## Data section

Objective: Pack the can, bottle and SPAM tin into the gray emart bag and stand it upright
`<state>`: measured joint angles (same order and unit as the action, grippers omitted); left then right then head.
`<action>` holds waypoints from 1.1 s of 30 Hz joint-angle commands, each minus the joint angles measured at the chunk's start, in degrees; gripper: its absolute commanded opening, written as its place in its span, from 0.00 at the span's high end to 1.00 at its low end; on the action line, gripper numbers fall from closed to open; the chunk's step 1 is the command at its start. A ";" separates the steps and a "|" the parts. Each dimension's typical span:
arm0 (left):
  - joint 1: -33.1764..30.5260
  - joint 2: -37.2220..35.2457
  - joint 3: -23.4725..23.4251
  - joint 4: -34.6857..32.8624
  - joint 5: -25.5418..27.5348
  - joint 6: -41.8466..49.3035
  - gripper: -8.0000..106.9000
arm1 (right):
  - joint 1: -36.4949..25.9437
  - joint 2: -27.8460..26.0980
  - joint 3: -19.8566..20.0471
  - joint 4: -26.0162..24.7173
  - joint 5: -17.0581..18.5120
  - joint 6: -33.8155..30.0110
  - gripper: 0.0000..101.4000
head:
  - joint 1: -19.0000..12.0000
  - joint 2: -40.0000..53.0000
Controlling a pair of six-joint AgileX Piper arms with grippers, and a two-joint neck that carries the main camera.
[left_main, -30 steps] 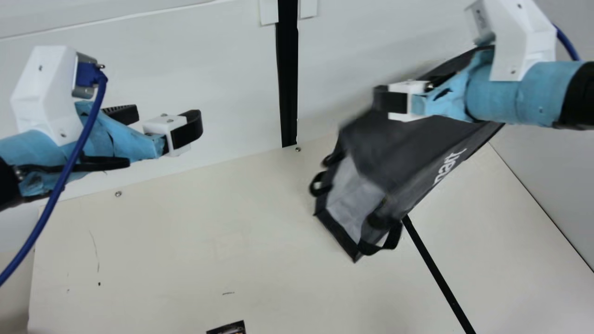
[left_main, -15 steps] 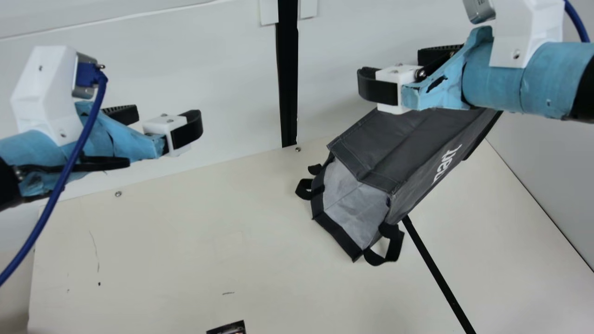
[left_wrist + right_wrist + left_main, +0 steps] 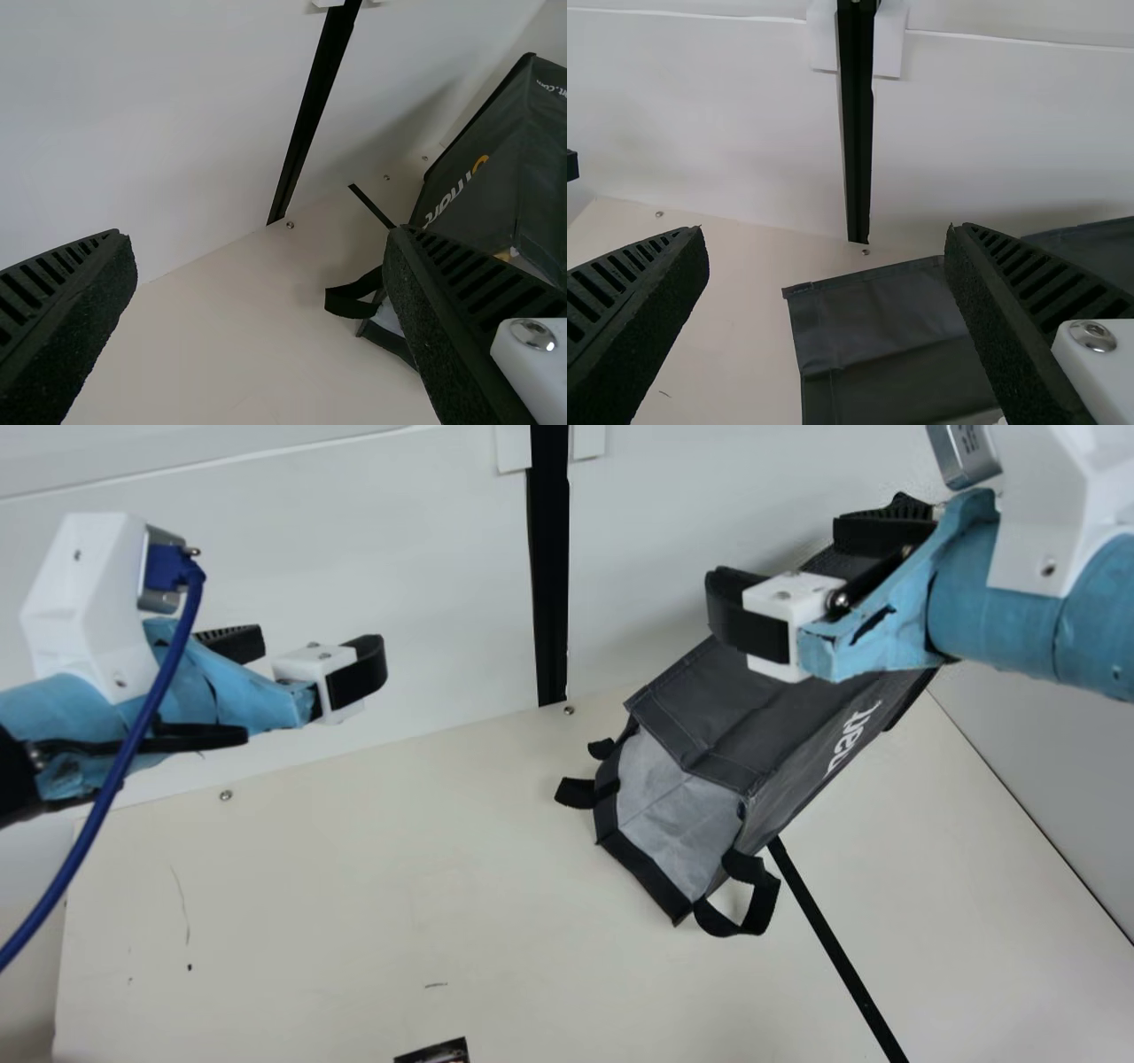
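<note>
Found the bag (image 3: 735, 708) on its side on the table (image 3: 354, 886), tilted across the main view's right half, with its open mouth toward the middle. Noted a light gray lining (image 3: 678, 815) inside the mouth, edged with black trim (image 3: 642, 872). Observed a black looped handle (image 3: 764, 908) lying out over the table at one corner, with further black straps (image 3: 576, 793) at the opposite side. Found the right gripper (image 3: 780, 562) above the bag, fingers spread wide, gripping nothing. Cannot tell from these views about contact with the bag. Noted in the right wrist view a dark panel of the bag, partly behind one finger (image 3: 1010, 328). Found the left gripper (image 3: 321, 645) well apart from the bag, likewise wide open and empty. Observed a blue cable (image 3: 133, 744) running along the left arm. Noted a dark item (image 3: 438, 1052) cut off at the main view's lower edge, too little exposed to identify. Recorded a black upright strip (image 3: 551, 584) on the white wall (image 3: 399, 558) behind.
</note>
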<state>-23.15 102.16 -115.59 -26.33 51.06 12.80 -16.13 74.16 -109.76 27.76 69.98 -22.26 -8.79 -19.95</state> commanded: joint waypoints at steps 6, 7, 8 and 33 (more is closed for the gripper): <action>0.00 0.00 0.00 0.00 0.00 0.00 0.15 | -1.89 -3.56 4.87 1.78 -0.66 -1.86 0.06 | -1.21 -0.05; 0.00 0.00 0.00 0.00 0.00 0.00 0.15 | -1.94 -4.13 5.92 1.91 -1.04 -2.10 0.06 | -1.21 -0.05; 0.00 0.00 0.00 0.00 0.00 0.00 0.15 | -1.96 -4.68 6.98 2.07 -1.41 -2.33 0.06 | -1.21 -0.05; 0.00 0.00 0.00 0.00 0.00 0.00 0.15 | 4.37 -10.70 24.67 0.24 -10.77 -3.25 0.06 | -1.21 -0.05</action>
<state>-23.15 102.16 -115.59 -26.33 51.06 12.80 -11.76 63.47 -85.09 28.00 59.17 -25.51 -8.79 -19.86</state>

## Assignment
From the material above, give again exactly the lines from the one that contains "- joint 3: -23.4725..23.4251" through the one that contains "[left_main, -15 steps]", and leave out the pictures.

## Output of the task
  - joint 3: -23.4725..23.4251
  - joint 4: -34.6857..32.8624
  - joint 5: -25.5418..27.5348
  - joint 6: -41.8466..49.3035
  - gripper: -8.0000..106.9000
arm1 (right):
  - joint 1: -36.4949..25.9437
  - joint 2: -27.8460..26.0980
  - joint 3: -19.8566..20.0471
  - joint 4: -26.0162..24.7173
  - joint 5: -17.0581..18.5120
  - joint 6: -33.8155..30.0110
  - gripper: 0.0000..101.4000
head:
  - joint 1: -19.0000..12.0000
  - joint 2: -40.0000..53.0000
Controlling a pair of six-joint AgileX Piper arms with grippers, and a two-joint neck that carries the main camera.
[left_main, -30 steps] 
[left_main, -15 steps] 

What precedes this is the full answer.